—Es-tu bien sûr au moins, John, qu’il y a un passage pour sortir d’ici?
—Ce passage existe, colonel, soyez tranquille.
—Pourtant... je n’aperçois rien...
—Tout à l’heure, colonel, lorsque votre vue sera habituée à cette espèce de jour, couleur de clair de lune, vous vous baisserez à plat ventre, et là, à droite, tout au bout d’un long conduit naturel, dans lequel on ne peut avancer qu’en rampant, vous distinguerez la lueur du jour qui y pénètre par une crevasse du roc.
—Si le chemin est sûr, il n’est pas commode.
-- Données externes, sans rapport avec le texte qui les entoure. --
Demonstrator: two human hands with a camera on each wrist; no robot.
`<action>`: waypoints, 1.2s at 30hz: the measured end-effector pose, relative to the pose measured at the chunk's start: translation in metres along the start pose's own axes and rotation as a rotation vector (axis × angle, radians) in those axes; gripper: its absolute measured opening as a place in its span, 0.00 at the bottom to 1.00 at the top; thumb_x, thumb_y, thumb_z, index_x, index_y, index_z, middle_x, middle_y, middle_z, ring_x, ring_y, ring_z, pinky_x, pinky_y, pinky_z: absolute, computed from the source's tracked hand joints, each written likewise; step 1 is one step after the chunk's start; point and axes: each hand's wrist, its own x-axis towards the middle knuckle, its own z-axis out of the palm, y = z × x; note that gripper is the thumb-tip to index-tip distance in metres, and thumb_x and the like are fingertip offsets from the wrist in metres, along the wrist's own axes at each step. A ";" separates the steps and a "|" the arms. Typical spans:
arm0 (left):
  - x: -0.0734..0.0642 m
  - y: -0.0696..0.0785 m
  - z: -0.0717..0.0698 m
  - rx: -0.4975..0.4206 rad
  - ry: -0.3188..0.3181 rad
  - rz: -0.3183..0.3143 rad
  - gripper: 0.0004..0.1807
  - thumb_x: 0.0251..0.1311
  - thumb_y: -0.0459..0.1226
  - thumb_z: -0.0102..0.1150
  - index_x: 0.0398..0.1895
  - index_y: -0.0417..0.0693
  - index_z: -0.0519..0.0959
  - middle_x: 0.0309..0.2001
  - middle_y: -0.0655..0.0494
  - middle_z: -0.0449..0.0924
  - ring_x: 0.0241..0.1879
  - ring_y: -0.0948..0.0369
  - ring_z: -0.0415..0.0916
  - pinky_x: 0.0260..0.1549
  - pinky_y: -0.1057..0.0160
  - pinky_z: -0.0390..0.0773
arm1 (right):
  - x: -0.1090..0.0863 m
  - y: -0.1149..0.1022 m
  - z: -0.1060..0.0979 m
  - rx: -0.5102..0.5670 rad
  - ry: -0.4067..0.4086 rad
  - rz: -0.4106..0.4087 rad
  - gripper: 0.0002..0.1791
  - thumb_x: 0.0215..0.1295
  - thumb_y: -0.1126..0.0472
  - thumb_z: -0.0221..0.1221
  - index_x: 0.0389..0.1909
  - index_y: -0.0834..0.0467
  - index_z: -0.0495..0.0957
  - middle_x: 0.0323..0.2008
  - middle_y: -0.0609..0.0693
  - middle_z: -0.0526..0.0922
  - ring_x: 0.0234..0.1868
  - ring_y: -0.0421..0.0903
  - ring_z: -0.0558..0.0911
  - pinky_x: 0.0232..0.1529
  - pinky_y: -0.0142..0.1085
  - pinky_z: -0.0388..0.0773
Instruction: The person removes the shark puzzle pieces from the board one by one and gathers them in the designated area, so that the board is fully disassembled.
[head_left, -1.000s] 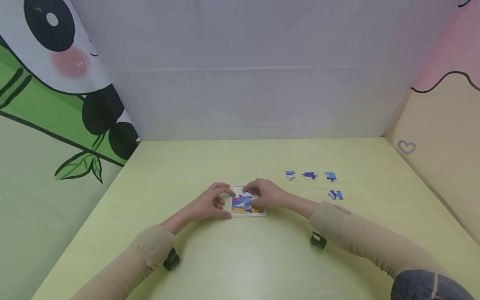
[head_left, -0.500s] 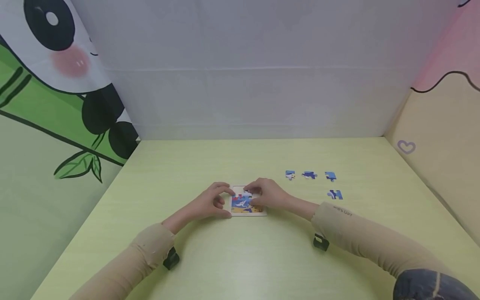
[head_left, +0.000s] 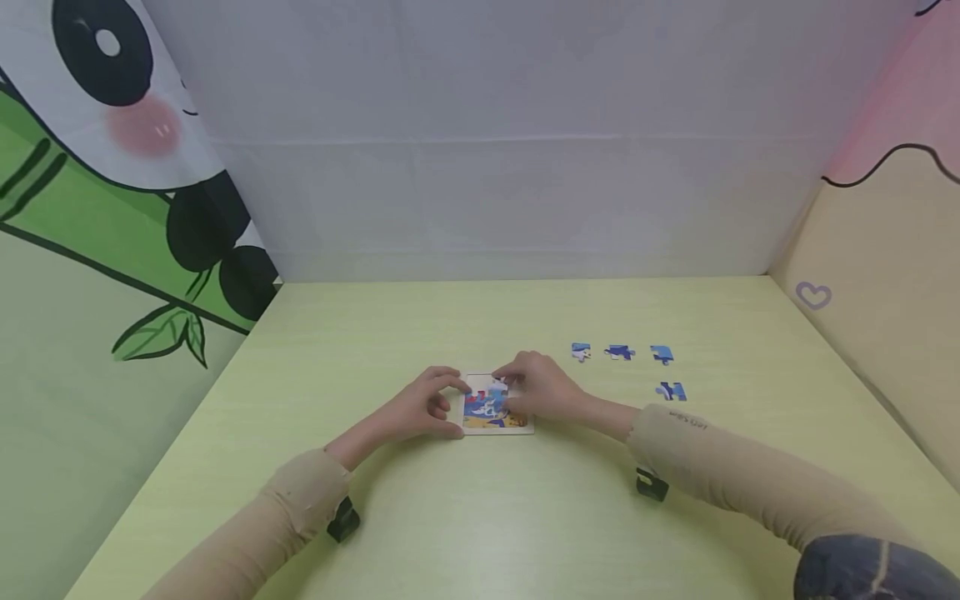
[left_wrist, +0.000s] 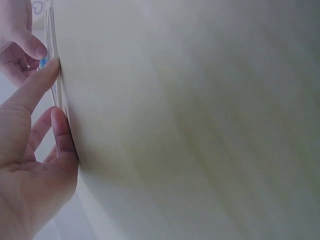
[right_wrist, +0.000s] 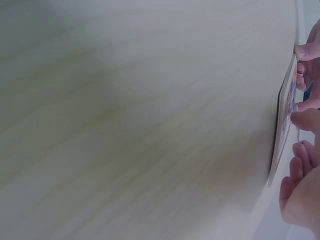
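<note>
A small square jigsaw board (head_left: 497, 432) with a pale rim lies on the table, showing a blue sea picture with yellow at the bottom. My left hand (head_left: 420, 407) holds its left side, thumb at the near corner and index finger near the far one. Over the board's right part, my right hand (head_left: 546, 388) pinches a blue and white puzzle piece (head_left: 498, 388) between thumb and fingers; how far it is seated cannot be told. The left wrist view shows the thumb against the board's edge (left_wrist: 52, 35). From the right wrist, the board (right_wrist: 281, 125) appears edge-on.
Several loose puzzle pieces lie right of the board: a blue-white one (head_left: 581, 352), a dark blue one (head_left: 619, 352), a light blue one (head_left: 662, 354) and a striped one (head_left: 671, 391) nearer. A pale wall (head_left: 495, 208) borders the table's (head_left: 487, 517) far edge.
My right hand has shifted slightly to the right over the board, with the piece at its fingertips. The left hand and the loose pieces stay where they were.
</note>
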 end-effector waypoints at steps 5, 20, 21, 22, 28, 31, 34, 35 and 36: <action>0.000 0.001 0.000 0.003 0.000 -0.009 0.33 0.49 0.40 0.77 0.60 0.50 0.76 0.73 0.46 0.58 0.42 0.60 0.74 0.42 0.71 0.79 | -0.006 0.007 -0.005 -0.028 0.047 -0.001 0.26 0.54 0.58 0.70 0.57 0.50 0.82 0.39 0.42 0.82 0.42 0.40 0.76 0.46 0.34 0.73; -0.002 0.004 0.000 -0.009 0.005 -0.025 0.33 0.46 0.40 0.78 0.59 0.50 0.77 0.73 0.47 0.58 0.41 0.60 0.75 0.43 0.69 0.80 | -0.045 0.046 -0.033 -0.085 0.209 -0.002 0.26 0.56 0.61 0.70 0.58 0.53 0.81 0.44 0.47 0.85 0.49 0.47 0.76 0.51 0.42 0.73; -0.002 0.004 -0.001 -0.010 0.005 -0.027 0.33 0.46 0.39 0.78 0.59 0.50 0.77 0.73 0.47 0.58 0.41 0.60 0.74 0.43 0.69 0.80 | -0.047 0.049 -0.035 -0.090 0.207 -0.001 0.26 0.56 0.61 0.70 0.58 0.53 0.81 0.44 0.47 0.85 0.49 0.47 0.76 0.52 0.42 0.73; -0.002 0.004 -0.001 -0.011 0.005 -0.026 0.34 0.46 0.39 0.78 0.59 0.50 0.77 0.73 0.47 0.58 0.41 0.61 0.74 0.43 0.69 0.80 | -0.049 0.051 -0.037 -0.096 0.208 -0.008 0.26 0.56 0.61 0.70 0.57 0.54 0.81 0.44 0.48 0.85 0.48 0.48 0.76 0.51 0.43 0.73; -0.002 0.004 -0.001 -0.003 0.005 -0.024 0.34 0.46 0.38 0.78 0.60 0.49 0.76 0.73 0.47 0.58 0.41 0.61 0.74 0.42 0.70 0.80 | -0.061 0.065 -0.045 -0.140 0.210 -0.062 0.23 0.55 0.61 0.70 0.55 0.56 0.83 0.45 0.50 0.86 0.48 0.49 0.78 0.50 0.45 0.76; -0.002 0.004 -0.001 -0.001 0.003 -0.018 0.34 0.47 0.38 0.78 0.60 0.48 0.76 0.73 0.45 0.58 0.42 0.60 0.74 0.42 0.69 0.80 | -0.066 0.072 -0.049 -0.160 0.199 -0.087 0.23 0.54 0.61 0.71 0.53 0.55 0.84 0.45 0.49 0.86 0.47 0.48 0.79 0.49 0.44 0.77; -0.002 0.004 -0.001 -0.004 0.003 -0.019 0.34 0.47 0.39 0.77 0.60 0.48 0.76 0.73 0.45 0.58 0.42 0.60 0.74 0.43 0.68 0.80 | -0.070 0.078 -0.056 -0.164 0.172 -0.123 0.21 0.55 0.63 0.70 0.52 0.56 0.84 0.43 0.49 0.86 0.45 0.47 0.79 0.47 0.42 0.76; -0.002 0.004 -0.001 -0.007 0.003 -0.020 0.34 0.47 0.39 0.77 0.60 0.48 0.76 0.73 0.45 0.58 0.42 0.60 0.74 0.43 0.68 0.80 | -0.071 0.080 -0.059 -0.167 0.157 -0.127 0.21 0.55 0.63 0.70 0.52 0.56 0.84 0.43 0.48 0.86 0.44 0.46 0.78 0.46 0.41 0.75; -0.002 0.005 -0.001 -0.009 0.005 -0.026 0.34 0.47 0.39 0.78 0.60 0.49 0.76 0.73 0.47 0.58 0.42 0.60 0.74 0.44 0.68 0.80 | -0.072 0.082 -0.061 -0.172 0.142 -0.129 0.20 0.55 0.63 0.70 0.51 0.56 0.85 0.43 0.47 0.87 0.44 0.46 0.78 0.46 0.40 0.74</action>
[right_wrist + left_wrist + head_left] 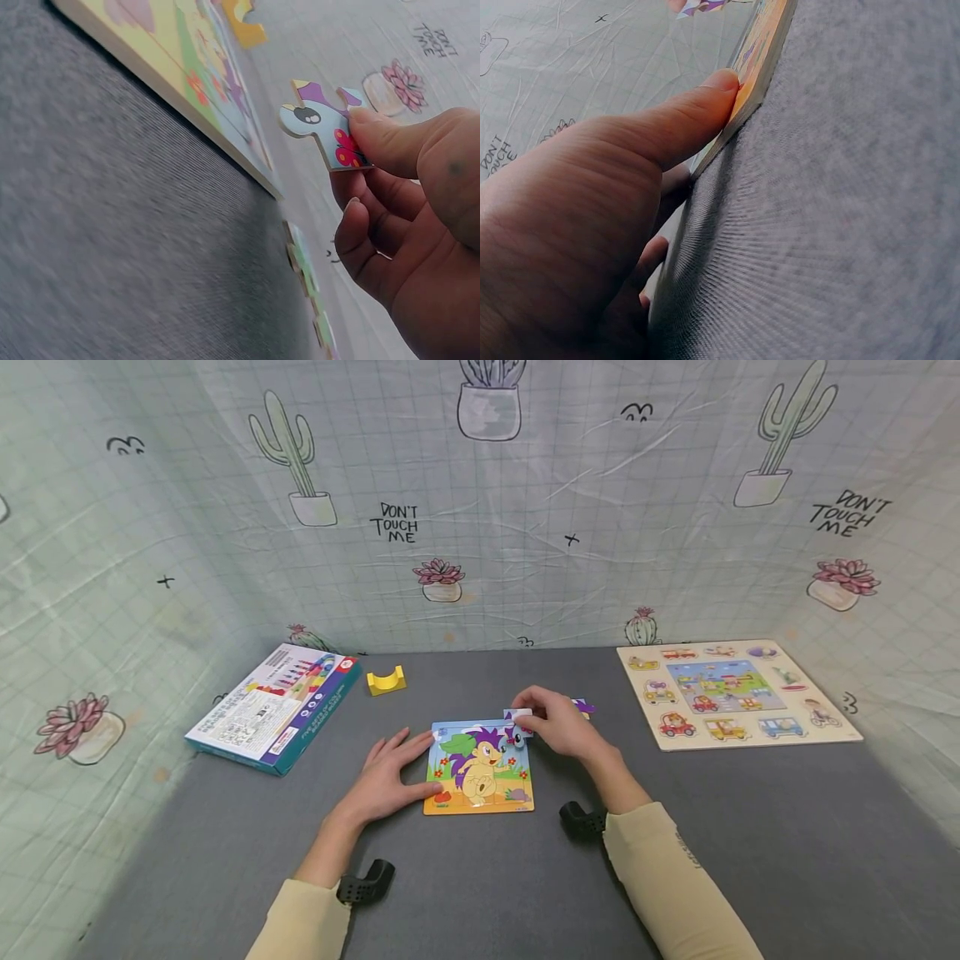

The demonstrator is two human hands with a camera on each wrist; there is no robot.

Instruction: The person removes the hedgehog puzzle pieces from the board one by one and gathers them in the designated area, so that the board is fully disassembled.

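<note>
A small jigsaw board (480, 808) with a purple-haired hedgehog picture lies flat on the table. My left hand (386, 782) rests along its left side, fingers spread and fairly straight. In the left wrist view its thumb (697, 105) touches the board's edge. Over the upper right corner, my right hand (558, 724) pinches a jigsaw piece between thumb and fingers. That jigsaw piece (326, 127) shows a red butterfly, a dark eye-like spot and some purple. Behind the right hand lie loose jigsaw pieces (583, 707), mostly hidden in the head view.
A yellow arched block (386, 681) stands behind the board to the left. Farther left lies a teal-sided box (277, 706). A wooden vehicle puzzle board (645, 702) lies at the back right. Patterned cloth (517, 527) encloses the grey table (465, 885).
</note>
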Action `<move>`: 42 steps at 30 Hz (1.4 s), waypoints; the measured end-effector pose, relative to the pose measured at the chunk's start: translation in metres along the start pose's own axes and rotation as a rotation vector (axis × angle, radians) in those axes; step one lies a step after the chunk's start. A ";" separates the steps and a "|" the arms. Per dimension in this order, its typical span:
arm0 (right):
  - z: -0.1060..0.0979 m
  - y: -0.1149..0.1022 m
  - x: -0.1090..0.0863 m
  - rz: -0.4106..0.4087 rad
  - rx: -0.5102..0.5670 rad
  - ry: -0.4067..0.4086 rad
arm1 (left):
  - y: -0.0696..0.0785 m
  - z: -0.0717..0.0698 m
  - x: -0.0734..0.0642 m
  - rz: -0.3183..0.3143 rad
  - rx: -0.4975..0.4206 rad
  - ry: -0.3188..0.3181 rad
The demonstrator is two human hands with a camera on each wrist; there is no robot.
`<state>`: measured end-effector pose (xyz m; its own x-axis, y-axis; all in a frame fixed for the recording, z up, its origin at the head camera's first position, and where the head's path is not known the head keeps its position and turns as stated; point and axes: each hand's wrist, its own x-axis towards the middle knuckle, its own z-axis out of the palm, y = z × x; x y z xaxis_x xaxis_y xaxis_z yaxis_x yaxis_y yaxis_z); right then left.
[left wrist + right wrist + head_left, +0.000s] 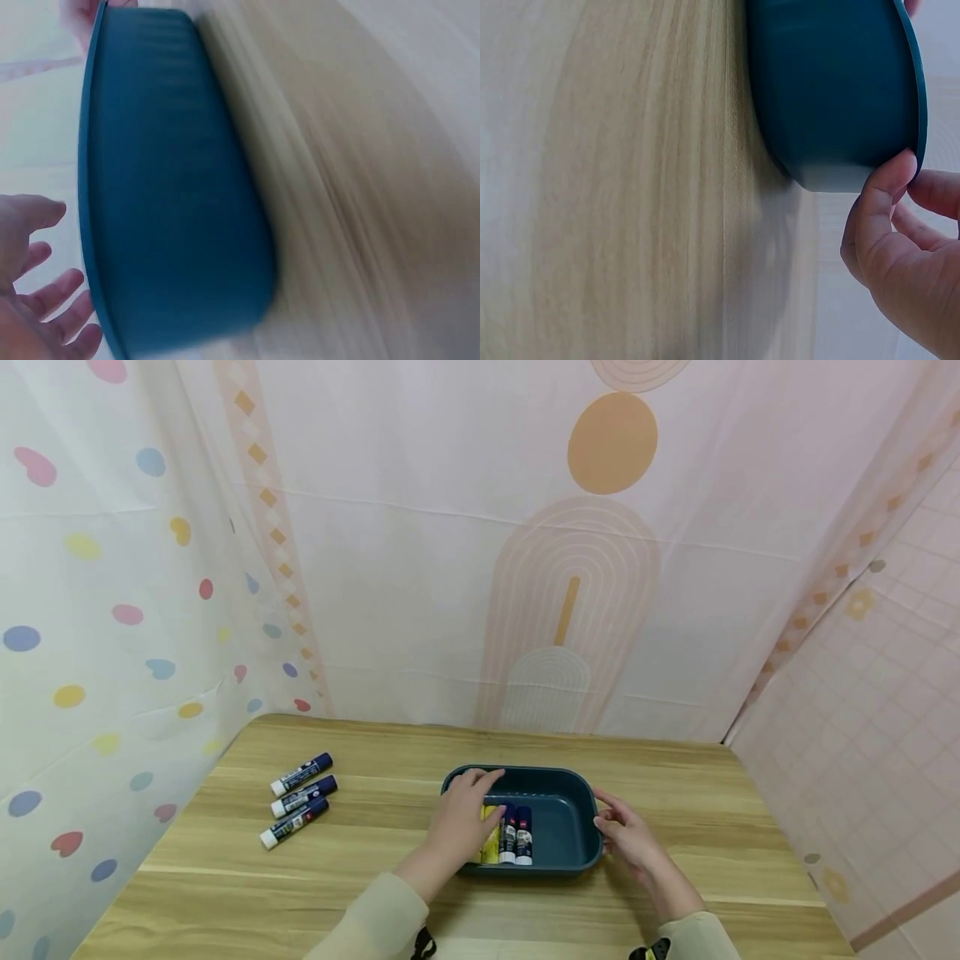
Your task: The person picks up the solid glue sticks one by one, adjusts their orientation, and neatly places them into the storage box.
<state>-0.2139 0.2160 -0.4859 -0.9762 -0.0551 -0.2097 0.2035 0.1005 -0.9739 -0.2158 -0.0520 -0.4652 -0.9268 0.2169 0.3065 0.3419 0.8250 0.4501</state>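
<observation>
A dark teal plastic bin (pixel 561 835) sits on the table, its outer wall (pixel 161 180) filling much of the left wrist view. Inside lie two glue sticks (pixel 523 839) with dark blue caps and white ends, beside yellow items (pixel 491 848) partly covered by my left hand (pixel 459 818). That hand hovers over the bin's left end with its fingers spread and nothing in them. At the right end, my right hand (pixel 628 839) pinches the rim between thumb and fingers, as the right wrist view also shows.
Three more glue sticks (pixel 303 797) lie slanted side by side on the left of the wooden table (pixel 360 893). A patterned curtain (pixel 397 610) hangs behind the table's far edge, and others hang along both sides.
</observation>
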 end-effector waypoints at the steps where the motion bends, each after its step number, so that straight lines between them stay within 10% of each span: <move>1: 0.000 0.000 0.000 0.000 0.000 0.000 | -0.004 -0.003 -0.001 -0.005 -0.016 0.004; 11: -0.002 0.002 0.000 0.005 0.014 -0.006 | -0.071 -0.032 -0.019 -0.006 -0.032 0.183; 27: -0.002 0.000 0.000 0.017 0.008 -0.027 | -0.183 -0.075 -0.075 -0.117 0.281 0.111; 42: -0.002 0.001 0.001 0.016 -0.016 -0.033 | -0.211 -0.090 -0.087 -0.171 0.372 0.044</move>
<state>-0.2152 0.2184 -0.4868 -0.9698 -0.0862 -0.2282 0.2175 0.1179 -0.9689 -0.1935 -0.2918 -0.5108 -0.9552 0.0449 0.2926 0.0971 0.9813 0.1664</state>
—Si peu commode, colonel, que je défierais bien au master du brigantin, le Roi des eaux, qui vous a amené à la Barbade, d’entrer avec son gros ventre dans le boyau qui nous reste à traverser. C’est tout au plus si j’ai pu autrefois m’y glisser, moi; il est large comme un tuyau de cheminée.
—Et il aboutit?
—Au fond d’un précipice qui sert de défense au Morne-au-Diable; car de trois côtés ce précipice est à pic, et il est aussi impossible de le descendre que de le gravir...; quant à son quatrième côté, il n’est pas tout à fait impraticable, et en s’aidant des aspérités du roc, on peut arriver par ce chemin jusqu’aux limites du parc de l’habitation de la Barbe-Bleue.
—Je comprends... ce passage souterrain nous conduit au fond d’un abîme dominé par le Morne-au-Diable.
—Justement, colonel, c’est comme si nous étions au fond d’un fossé dont un des côtés inférieurs serait à pic, et l’autre en talus... quand je dis en talus, c’est une manière de parler, car, pour atteindre au sommet du rocher, il nous faudra rester plus d’une fois suspendus à quelque liane entre le ciel et la terre. Mais, arrivés au faîte, nous nous trouverons à l’extrémité du parc du Morne-au-Diable; une fois là, nous nous blottirons dans quelque trou en attendant le moment d’agir.